Senior Site Reliability Engineer
We are looking for a Senior Site Reliability Engineer (SRE) with strong infrastructure experience to help ensure platform stability and optimize back-end systems in Python. You will play a key role in keeping their SMS marketing platform fast, reliable, and scalable. This is a highly technical position at the intersection of backend engineering and infrastructure. You’ll be working hands-on with Python/Flask application, Linux servers, and networking stack to make sure millions of SMS messages are delivered without delay or downtime.
This is a Full-Time remote role.
We are looking for a Senior Site Reliability Engineer specifically with these requirements:
- 5+ years of experience as a Site Reliability Engineer, System Engineer, Infrastructure Engineer, Platform Engineer, Backend Systems Engineer, or similar role, ideally as a Python Developer.
- Experience running and maintaining Python/Flask applications in production.

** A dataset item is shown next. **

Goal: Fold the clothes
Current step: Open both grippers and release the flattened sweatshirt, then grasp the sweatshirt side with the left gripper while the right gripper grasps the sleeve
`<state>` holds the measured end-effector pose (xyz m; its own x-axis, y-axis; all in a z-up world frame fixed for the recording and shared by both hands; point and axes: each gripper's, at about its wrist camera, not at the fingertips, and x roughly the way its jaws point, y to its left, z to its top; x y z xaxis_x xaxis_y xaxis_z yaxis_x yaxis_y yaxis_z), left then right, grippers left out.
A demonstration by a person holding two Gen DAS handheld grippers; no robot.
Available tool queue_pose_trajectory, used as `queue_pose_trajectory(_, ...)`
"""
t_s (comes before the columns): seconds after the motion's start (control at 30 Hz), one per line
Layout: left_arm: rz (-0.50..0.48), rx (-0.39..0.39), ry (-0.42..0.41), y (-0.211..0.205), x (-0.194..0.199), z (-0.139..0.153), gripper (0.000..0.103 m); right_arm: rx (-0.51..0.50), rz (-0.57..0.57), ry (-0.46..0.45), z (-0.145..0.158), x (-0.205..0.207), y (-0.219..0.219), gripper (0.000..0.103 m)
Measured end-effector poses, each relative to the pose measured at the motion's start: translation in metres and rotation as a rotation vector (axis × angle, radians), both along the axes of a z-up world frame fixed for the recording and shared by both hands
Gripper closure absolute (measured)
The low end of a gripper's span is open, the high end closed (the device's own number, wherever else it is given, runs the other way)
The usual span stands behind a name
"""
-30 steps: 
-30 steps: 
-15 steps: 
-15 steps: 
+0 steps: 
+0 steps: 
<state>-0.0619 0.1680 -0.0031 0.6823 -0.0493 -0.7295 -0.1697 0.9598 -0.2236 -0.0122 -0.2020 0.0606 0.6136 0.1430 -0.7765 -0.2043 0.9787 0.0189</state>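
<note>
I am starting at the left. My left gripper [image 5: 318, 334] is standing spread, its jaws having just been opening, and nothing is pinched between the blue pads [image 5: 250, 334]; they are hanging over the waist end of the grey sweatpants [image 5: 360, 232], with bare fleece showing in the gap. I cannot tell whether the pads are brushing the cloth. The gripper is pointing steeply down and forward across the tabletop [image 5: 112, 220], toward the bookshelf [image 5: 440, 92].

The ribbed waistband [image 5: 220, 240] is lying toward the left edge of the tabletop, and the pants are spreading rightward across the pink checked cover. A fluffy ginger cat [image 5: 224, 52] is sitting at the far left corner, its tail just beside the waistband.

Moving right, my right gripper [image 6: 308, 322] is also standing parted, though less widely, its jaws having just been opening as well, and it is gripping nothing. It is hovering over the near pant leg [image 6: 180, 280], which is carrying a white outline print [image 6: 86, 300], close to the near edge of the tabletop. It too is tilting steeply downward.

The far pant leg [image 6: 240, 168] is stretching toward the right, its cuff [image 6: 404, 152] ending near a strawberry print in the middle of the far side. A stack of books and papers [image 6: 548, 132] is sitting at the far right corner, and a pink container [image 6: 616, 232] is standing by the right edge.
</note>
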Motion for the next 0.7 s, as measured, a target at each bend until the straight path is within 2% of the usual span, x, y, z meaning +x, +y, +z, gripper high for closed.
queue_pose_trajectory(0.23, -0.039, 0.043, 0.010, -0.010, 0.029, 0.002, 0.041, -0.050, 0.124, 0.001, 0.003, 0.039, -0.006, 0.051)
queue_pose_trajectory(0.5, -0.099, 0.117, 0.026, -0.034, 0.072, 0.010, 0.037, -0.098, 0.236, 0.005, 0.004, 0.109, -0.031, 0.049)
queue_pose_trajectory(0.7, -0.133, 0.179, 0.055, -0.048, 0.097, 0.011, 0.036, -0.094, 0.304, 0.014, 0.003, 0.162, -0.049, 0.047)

- Advanced Python development skills, particularly with Python libraries/frameworks.
- In-depth knowledge of Linux server administration (Debian/Ubuntu).
- Proficiency with network analysis tools: intercepting proxies, packet captures (Wireshark, mitmproxy, tcpdump, etc.).
- Familiarity with distributed systems, scaling strategies, and performance tuning.
- Strong understanding of monitoring and logging systems (e.g., Prometheus, Grafana, ELK, Datadog).
- Experience with version control (Git) and CI/CD workflows.
- Comfort with automation tools and scripting for infrastructure management.
- Excellent troubleshooting and analytical skills.
- Strong sense of ownership and accountability for uptime, stability, and performance.
Your responsibility will include (but not limited to):
- Maintain and optimize infrastructure: Manage Linux-based (Debian/Ubuntu) servers running Python/Flask applications, ensuring stability and performance.
- Ensure high uptime: Continuously monitor system health and proactively address bottlenecks or weak points to maximize reliability of SMS send-outs.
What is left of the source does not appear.